Muy buenas.
Hoy quiero ofreceros mis conclusiones e impresiones de cómo han sido mi primera masterclass y mi primera ponencia.
Quiero hablaros de lo que ha estado mal y por tanto hay que cambiar y mejorar. Y de lo que ha estado bien y funciona, para seguir trabajando en esa línea.

Pero antes, decir que me ha gustado mucho vivir esta experiencia. Que con 23 años poder tener la oportunidad de dar varias masterclass en ADE (en la que es mi carrera), en la Universidad de Alicante, y en la que hacía solo unos meses era yo el alumno y no el «profesor», así como impartir una ponencia también en la UA, es todo un honor, pero que la iniciativa de uno mismo tiene mucho que ver. La necesidad de movernos y crear nuestras propias oportunidades son las que nos reportarán resultados.

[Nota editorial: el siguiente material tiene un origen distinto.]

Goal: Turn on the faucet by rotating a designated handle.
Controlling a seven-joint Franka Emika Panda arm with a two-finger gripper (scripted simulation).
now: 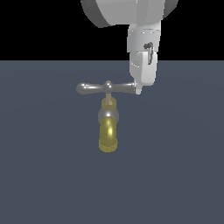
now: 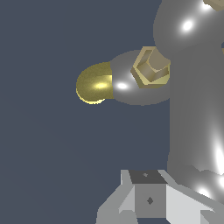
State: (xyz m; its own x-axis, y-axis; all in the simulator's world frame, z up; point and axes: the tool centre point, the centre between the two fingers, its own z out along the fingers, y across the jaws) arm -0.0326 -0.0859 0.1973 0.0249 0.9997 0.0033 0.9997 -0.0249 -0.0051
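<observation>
Pincer [image 1: 139, 90] hangs straight down from the white arm [image 1: 131, 13] and meets the end of the handle [image 1: 106, 88] that points toward the exterior view's right. Its pale tip sits against the rounded end of that bar. Only one side of the pincer shows in the exterior view, and the wrist view catches just a finger [image 2: 148, 199] low in the picture, so I cannot tell whether the jaws stand wide or narrow, or whether they clasp the bar or merely touch it.

The handle is a slim grey crossbar lying level, with two arms that swell at the ends and a small brass knob in the middle. In the wrist view one arm of the handle [image 2: 192, 96] fills much of the picture as a thick shiny grey bar, running down to just beside the finger.

Below the crossbar stands the faucet [image 1: 108, 129]: a short brass stem, then a silver collar, then a glossy brass-yellow spout that curves forward and down. In the wrist view the faucet [image 2: 124, 81] shows from above, with a brass hexagonal nut, the grey collar around it and the yellow spout beyond.

All of it rests on a flat dark blue-grey floor [image 1: 175, 175], under a black background.
</observation>
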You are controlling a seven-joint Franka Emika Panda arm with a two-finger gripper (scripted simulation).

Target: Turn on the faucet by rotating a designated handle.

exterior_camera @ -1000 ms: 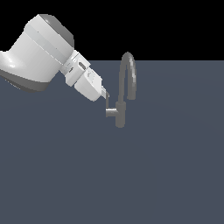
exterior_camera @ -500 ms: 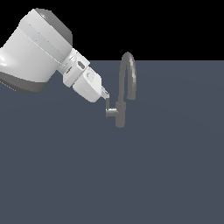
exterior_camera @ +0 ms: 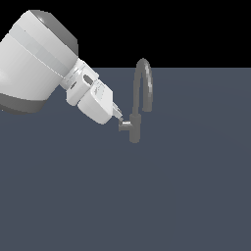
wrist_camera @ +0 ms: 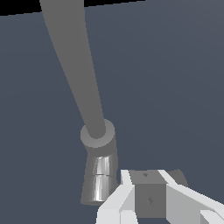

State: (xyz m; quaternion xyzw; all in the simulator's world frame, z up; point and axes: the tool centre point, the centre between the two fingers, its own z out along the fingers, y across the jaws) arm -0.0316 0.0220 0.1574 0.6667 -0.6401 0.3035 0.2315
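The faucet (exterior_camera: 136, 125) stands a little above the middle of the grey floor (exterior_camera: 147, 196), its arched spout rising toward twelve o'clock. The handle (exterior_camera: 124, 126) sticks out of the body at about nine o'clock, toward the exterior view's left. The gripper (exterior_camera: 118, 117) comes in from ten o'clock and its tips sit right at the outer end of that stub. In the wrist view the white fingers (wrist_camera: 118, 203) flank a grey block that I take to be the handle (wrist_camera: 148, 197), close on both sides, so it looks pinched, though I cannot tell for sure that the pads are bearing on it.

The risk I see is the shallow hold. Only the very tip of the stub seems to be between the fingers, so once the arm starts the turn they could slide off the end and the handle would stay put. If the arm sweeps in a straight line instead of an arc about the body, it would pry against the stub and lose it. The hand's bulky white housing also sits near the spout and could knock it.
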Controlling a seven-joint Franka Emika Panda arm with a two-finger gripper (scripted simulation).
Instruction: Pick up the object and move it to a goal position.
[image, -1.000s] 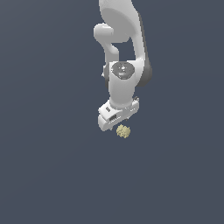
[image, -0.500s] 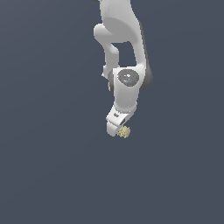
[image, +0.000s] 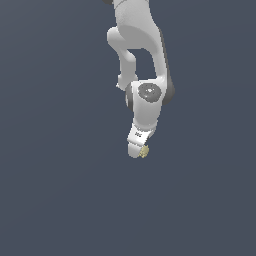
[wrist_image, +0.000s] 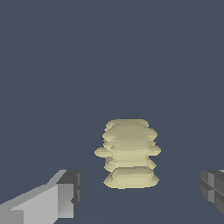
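Since I wanted a clean pinch, my gripper was spread wide around the lumpy yellow-beige clump, which sat on the grey floor between my fingers, untouched.

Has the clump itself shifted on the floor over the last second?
No. The clump sits at the same spot in the exterior view. The gripper has swung down beside it, and its fingers are apart.

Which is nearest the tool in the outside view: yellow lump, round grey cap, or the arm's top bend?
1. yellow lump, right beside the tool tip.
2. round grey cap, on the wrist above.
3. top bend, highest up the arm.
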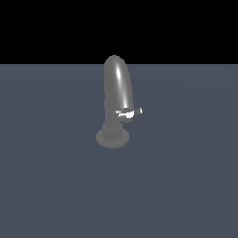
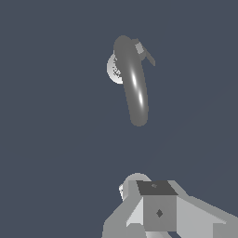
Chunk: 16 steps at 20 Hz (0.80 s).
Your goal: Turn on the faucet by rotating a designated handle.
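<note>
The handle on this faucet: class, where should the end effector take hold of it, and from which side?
Probably at the free tip of the handle, coming from the exterior view's right: the thin lever sticks out sideways there, clear of the faucet stem.

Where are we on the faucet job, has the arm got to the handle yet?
Nothing looks done yet. In the exterior view the faucet stands alone, its handle sticking out toward that view's right with no arm near it. In hand: the wrist view looks down on the faucet from well away, nothing touching it. Left: approach, contact the handle, rotate it. The gripper's fingers cannot be made out.
</note>
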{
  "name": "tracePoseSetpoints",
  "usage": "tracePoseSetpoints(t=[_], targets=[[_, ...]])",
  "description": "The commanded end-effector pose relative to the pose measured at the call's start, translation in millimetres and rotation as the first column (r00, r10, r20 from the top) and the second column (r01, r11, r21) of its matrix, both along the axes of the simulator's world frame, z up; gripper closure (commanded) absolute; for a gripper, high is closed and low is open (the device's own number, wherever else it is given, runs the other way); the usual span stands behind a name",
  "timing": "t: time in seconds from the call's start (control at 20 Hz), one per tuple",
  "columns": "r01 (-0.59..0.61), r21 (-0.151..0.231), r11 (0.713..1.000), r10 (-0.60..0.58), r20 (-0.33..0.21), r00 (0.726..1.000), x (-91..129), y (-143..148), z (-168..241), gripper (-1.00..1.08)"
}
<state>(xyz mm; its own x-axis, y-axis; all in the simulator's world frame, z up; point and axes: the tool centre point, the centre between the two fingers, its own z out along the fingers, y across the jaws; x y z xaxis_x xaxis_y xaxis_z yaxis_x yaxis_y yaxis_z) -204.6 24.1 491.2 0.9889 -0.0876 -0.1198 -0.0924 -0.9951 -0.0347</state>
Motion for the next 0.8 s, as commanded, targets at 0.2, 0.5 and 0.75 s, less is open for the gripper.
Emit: tracePoseSetpoints(t=[0.2, 0.5, 0.75], targets=[[0.089, 0.029, 0.996, -0.085, -0.110, 0.990, 32, 3, -6, 1.08], [0.175, 0.047, 0.983, -0.161, -0.216, 0.963, 61, 4, -14, 1.08], [0.249, 0.054, 0.967, -0.222, -0.305, 0.926, 86, 2, -24, 1.08]])
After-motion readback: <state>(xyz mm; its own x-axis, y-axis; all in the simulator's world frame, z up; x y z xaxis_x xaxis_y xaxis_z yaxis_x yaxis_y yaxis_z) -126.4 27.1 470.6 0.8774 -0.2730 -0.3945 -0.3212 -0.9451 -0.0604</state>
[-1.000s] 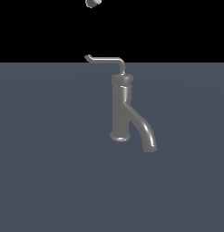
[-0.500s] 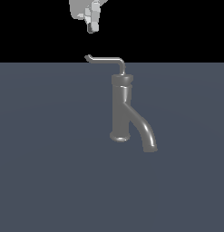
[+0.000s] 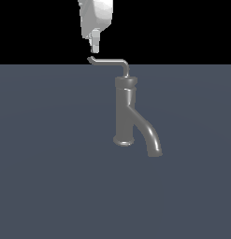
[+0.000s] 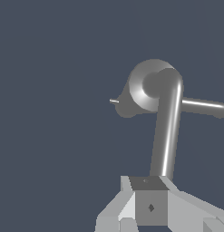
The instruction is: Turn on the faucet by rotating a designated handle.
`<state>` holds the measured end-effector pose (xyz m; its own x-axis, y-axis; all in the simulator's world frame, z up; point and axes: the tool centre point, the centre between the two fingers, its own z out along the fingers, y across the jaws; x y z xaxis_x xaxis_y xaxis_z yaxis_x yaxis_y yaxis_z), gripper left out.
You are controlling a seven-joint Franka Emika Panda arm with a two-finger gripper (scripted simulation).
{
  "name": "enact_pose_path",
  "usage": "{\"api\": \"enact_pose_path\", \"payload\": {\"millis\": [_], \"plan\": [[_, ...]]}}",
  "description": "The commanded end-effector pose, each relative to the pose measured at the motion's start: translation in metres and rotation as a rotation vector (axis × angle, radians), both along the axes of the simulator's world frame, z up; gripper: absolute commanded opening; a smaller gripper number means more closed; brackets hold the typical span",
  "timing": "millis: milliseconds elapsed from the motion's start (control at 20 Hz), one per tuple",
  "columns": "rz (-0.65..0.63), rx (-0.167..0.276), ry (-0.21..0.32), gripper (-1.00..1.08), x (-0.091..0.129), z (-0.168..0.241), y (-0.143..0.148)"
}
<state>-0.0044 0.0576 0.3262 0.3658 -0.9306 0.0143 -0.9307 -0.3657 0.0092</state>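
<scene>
Faucet [image 3: 125, 112] is standing upright mid-scene on the grey surface [image 3: 51, 163], spout curving toward 5 o'clock in the exterior view. Handle [image 3: 110, 61] is running level off the cap toward 9 o'clock, ending in an upturned tip. Gripper [image 3: 95, 48] is hanging just above that tip, not touching, so the tip is lying at 6 o'clock from it; fingers are looking together.

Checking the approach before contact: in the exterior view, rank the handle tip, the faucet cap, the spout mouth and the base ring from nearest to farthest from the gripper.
1. Handle tip: just below the gripper.
2. Faucet cap: lower, toward the exterior view's right.
3. Base ring: at the column's foot.
4. Spout mouth: lowest, farthest to the exterior view's right.
</scene>
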Motion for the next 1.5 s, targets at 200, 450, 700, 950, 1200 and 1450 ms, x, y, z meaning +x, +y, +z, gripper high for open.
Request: {"api": "enact_pose_path", "payload": {"millis": [200,450,700,950,1200,1450], "plan": [[-0.091,0.011,-0.004,-1.0,0.015,-0.018,0.005],[-0.124,0.016,-0.004,-1.0,0.02,-0.025,0.006],[-0.13,0.016,-0.004,-1.0,0.021,-0.026,0.007],[-0.129,0.016,-0.004,-1.0,0.011,-0.026,0.005],[-0.129,0.016,-0.004,-1.0,-0.004,-0.026,0.002],[-0.13,0.016,-0.004,-1.0,-0.019,-0.026,-0.001]]}}
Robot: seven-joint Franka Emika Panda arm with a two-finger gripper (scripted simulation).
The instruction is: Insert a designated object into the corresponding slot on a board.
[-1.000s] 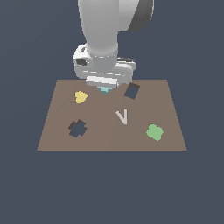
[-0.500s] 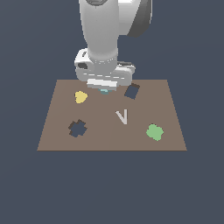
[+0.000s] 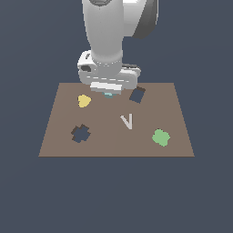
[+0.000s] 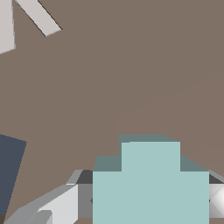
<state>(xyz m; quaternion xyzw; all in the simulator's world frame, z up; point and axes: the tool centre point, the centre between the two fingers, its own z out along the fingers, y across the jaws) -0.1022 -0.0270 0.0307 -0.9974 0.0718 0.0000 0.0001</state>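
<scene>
The flat brown rectangular board [image 3: 113, 136] lies on a dark ground and carries everything in the scene. The white robot arm [image 3: 107, 36] comes down over the middle of the board's far edge, and its gripper [image 3: 108, 92] sits low there, just above the surface. Between its pale grey fingers [image 4: 57, 205] sits the small pale teal flat piece with a stepped, notched outline [image 4: 151, 183]; in the wrist view the fingers stand against both sides of the piece, so the gripper appears closed narrow on it, though the contact itself lies at the frame's edge and is hard to confirm. In the exterior view only a sliver of that teal piece [image 3: 108, 95] shows beneath the gripper. The dark jagged, cross-like cut-out slot [image 3: 80, 133] lies well apart from it, toward the board's near edge on the exterior view's left. A dark square cut-out [image 3: 137, 94] lies just beside the gripper on the exterior view's right, near the far edge. A yellow blob-shaped piece [image 3: 83, 100] rests on the gripper's other side. A pale V-shaped mark [image 3: 127, 121] sits near the board's middle, and a green lobed piece [image 3: 160, 137] lies toward the near corner on the exterior view's right.
</scene>
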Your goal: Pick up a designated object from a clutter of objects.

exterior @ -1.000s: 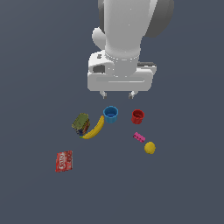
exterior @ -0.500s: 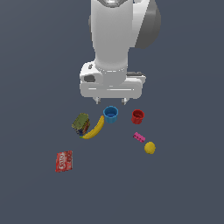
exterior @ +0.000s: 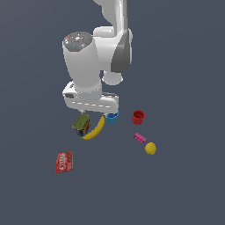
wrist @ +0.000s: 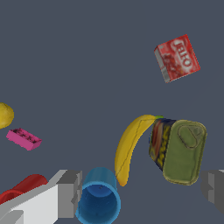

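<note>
The designated can [exterior: 81, 124] has an olive-green top and a blue label, and lies against the yellow banana [exterior: 94, 129]. In the wrist view the can [wrist: 178, 151] sits between my fingers, close to one fingertip [wrist: 214, 186], with the banana [wrist: 131, 144] beside it. My gripper [exterior: 94, 114] hovers just above the can and banana, open and empty. It also shows in the wrist view [wrist: 142, 190]. The blue cup [exterior: 112, 117] stands by the other finger [wrist: 68, 194].
The red cup [exterior: 138, 117], pink brick [exterior: 139, 137] and yellow ball [exterior: 150, 148] lie toward the exterior view's right. The flat red packet [exterior: 64, 161] lies apart at the lower left. The wrist view shows the blue cup [wrist: 98, 201] and packet [wrist: 177, 58].
The arm has swung toward the exterior view's left and lowered, so the gripper now hangs over the can and banana. The objects have not moved.
</note>
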Robot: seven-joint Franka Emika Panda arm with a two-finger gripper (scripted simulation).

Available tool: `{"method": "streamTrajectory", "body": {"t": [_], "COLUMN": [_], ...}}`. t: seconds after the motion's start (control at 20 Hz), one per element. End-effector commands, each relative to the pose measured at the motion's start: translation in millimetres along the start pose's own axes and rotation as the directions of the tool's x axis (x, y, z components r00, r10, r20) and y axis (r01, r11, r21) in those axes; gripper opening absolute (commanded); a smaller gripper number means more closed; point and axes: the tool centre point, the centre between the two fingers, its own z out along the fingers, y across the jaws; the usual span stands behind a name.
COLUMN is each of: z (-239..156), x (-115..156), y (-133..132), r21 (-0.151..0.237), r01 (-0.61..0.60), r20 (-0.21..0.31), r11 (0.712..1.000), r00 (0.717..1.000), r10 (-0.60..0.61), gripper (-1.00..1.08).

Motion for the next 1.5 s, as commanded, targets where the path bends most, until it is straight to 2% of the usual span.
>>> {"method": "streamTrajectory", "body": {"t": [0.0,0.3,0.6,1.05,1.45], "z": [21.5,58.6,77.8,85.7,120.8], "x": [-1.4,-9.0,-15.9,-17.3,-17.8], "y": [23.6,66.0,88.9,92.2,93.3], "r21": [0.002,0.001,-0.002,-0.003,-0.003], "r01": [-0.046,-0.127,-0.171,-0.177,-0.179], "r20": [-0.005,-0.014,-0.019,-0.018,-0.019], "r11": [0.999,0.992,0.985,0.984,0.984], "r00": [0.999,0.992,0.985,0.984,0.984], "r10": [0.046,0.127,0.171,0.177,0.179], "gripper": [1.0,1.0,1.0,1.0,1.0]}}
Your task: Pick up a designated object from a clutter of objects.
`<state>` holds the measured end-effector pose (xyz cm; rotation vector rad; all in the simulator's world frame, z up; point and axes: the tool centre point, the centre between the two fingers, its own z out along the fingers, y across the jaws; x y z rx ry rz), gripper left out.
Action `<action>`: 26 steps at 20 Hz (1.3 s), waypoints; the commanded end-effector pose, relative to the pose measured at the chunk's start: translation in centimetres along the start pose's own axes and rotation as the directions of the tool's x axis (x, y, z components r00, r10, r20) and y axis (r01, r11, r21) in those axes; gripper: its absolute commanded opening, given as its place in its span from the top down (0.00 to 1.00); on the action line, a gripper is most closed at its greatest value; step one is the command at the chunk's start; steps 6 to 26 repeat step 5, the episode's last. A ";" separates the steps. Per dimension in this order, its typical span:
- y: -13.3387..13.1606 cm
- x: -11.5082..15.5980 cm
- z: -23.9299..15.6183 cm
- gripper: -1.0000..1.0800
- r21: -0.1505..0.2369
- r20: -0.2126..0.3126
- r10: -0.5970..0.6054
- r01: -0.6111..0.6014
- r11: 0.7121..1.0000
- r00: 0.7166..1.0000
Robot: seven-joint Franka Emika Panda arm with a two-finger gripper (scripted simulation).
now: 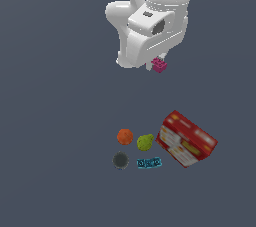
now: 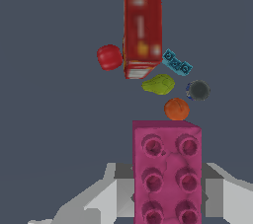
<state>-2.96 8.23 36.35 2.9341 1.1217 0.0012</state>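
The gripper [image 2: 167, 193] is clamped on the magenta brick [image 1: 159, 64], which hangs under the arm, well apart from the rest of the clutter on the counter [image 1: 50, 121]. From the wrist view the brick [image 2: 167, 171] sticks far out beyond the fingers [image 2: 99, 201], so I would judge the hold to be on one end only. That is the worry: a quick swing or a jolt could let it pivot or slip free. If it dropped, it might land among the orange ball [image 1: 125, 136], the pear [image 1: 145, 142], the dark disc [image 1: 120, 160], the cyan brick [image 1: 149, 162] or against the red box [image 1: 186, 138]. A red round thing [image 2: 109, 56] lies beside the box too.
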 end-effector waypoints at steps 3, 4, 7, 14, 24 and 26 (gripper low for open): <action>-0.1 0.2 -1.0 1.00 0.001 0.001 0.000 0.000 1.000 1.000; -0.2 0.2 -1.1 1.00 0.001 0.001 0.000 0.000 1.000 1.000; -0.2 0.2 -1.1 1.00 0.001 0.001 0.000 0.000 1.000 1.000; -0.2 0.2 -1.1 1.00 0.001 0.001 0.000 0.000 1.000 1.000; -0.2 0.2 -1.1 1.00 0.001 0.001 0.000 0.000 1.000 1.000; -0.2 0.2 -1.1 1.00 0.001 0.001 0.000 0.000 1.000 1.000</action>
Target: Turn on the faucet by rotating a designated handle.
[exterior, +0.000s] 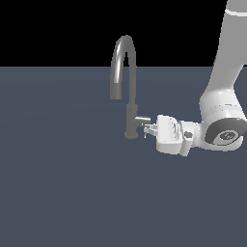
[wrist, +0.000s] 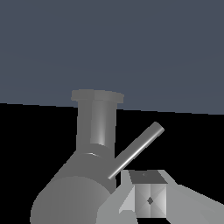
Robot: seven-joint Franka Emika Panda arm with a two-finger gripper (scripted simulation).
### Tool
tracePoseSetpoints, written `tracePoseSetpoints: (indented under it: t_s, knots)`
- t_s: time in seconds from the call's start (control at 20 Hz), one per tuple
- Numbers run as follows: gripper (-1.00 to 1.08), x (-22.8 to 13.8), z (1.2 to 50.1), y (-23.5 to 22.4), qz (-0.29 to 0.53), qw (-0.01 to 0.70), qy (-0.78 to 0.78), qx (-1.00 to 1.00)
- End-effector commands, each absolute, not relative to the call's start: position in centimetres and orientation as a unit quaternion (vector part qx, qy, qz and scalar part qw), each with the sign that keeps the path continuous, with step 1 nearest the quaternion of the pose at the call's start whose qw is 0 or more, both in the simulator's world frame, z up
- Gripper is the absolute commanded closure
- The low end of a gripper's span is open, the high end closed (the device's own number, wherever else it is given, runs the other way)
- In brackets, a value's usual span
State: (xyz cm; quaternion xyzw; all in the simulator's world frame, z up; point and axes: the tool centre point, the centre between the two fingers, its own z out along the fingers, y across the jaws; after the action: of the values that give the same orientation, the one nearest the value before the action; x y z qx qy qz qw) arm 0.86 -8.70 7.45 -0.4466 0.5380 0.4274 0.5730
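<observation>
The faucet point(exterior: 130, 113) is a tall grey tap with an arched spout point(exterior: 123, 53) and a small round base point(exterior: 129, 135) on the dark floor. The handle point(exterior: 143, 119) is a short stub sticking out of the lower stem toward the exterior view's right. My gripper point(exterior: 147, 129) comes in from that side, level with the stub and just under it, its fingers close together with nothing held. In the wrist view the stem point(wrist: 97, 127) and the stub point(wrist: 70, 199) fill the frame, the thin lever point(wrist: 136, 150) slants beside them, and my fingertips point(wrist: 148, 199) sit right below the lever's root.
The white arm point(exterior: 222, 96) stands at the exterior view's right, bent low over the flat grey-blue floor point(exterior: 62, 183). Nothing else stands on the floor.
</observation>
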Motion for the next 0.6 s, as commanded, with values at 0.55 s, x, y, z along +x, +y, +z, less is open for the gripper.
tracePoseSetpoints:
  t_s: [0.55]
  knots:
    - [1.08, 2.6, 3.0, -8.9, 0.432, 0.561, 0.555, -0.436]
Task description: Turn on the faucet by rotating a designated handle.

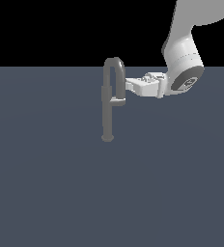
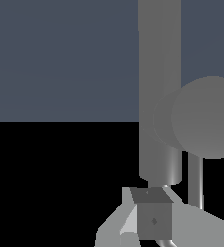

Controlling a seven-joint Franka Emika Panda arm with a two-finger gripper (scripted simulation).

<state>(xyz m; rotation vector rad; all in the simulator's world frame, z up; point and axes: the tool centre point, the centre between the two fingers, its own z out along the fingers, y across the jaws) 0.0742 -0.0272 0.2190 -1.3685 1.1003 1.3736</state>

Qué no hay que hacer en una charla o ponencia:
No tener contacto visual con el público.
Al ser la primera vez que daba una ponencia, no me he fijado tanto en este aspecto que es fundamental y quizá por los nervios, he mirado y he estado más pendiente de mi presentación que de las personas. Fallo gordo, aunque perdonable por ser la primera vez.
La presentación está para aportar información y como guía para la audiencia, pero el contenido lo tiene el ponente y tiene que expresarlo hacia afuera, es decir, hacia y para las personas.
Por eso, es muy importante conectar con la gente mirándoles e interactuando con ellos.
Qué hay que hacer en una charla o ponencia:
Por otro lado, lo que sí he hecho bien y sé que ha funcionado muy bien es poner ejemplos, ejemplos reales y muy visuales que prácticamente no han necesitado más argumentación que la de su propia muestra.
He elegido, tanto para las masterclass como para la ponencia un buen número de ejemplos, tanto a nivel de imagen como de vídeo, que me han servido para dos cosas. La primera aportar un contenido más dinámico y potente que un simple discurso. De esa forma no se hace tan pesado y ayuda a mantener el interés del público, que le sirve para descansar de la charla y se centra en el vídeo o imagen y luego vuelve a conectar con más ganas con la explicación, que viene unida a ese vídeo o imagen.
La segunda es que si es realmente un buen ejemplo, impactará considerablemente en la audiencia y lo recordarán, haciendo que también recuerden tu discurso o ponencia, o al menos al ponente en cuestión, lo cual es muy positivo.
También sirve lanzar preguntas al público y hacerles partícipes. Sirve para mantener su concentración en la charla, evitar que se distraigan y que aumenten sus ganas de seguir escuchando y participando.
En mi caso, lancé varias preguntas al empezar, y luego otra a la mitad de la masterclass.
He de decir, que con la masterclass sí que supe interactuar más con la gente y les miraba más, lo que verdaderamente he visto que es muy necesario.
Espero conseguir hacerlo mejor con las 5 masterclass que aún me quedan y para todas aquellas nuevas oportunidades que puedan ir saliendo.
Y espero que a ti te sirvan mis consejos, si es que aún no has tenido oportunidad de dar alguna ponencia, charla o clase para que lo puedas hacer bien la primera vez. Aunque si fallas, sabes que eso es bueno, siempre que rectifiques y aprendas de ese error. Porque cometer errores no es lo malo, sino el no intentarlo o buscar la oportunidad. Si has dado el primer paso, eso es lo que vale. Y si cometes fallos, averigua dónde y por qué se han producido y resuélvelos para la próxima vez.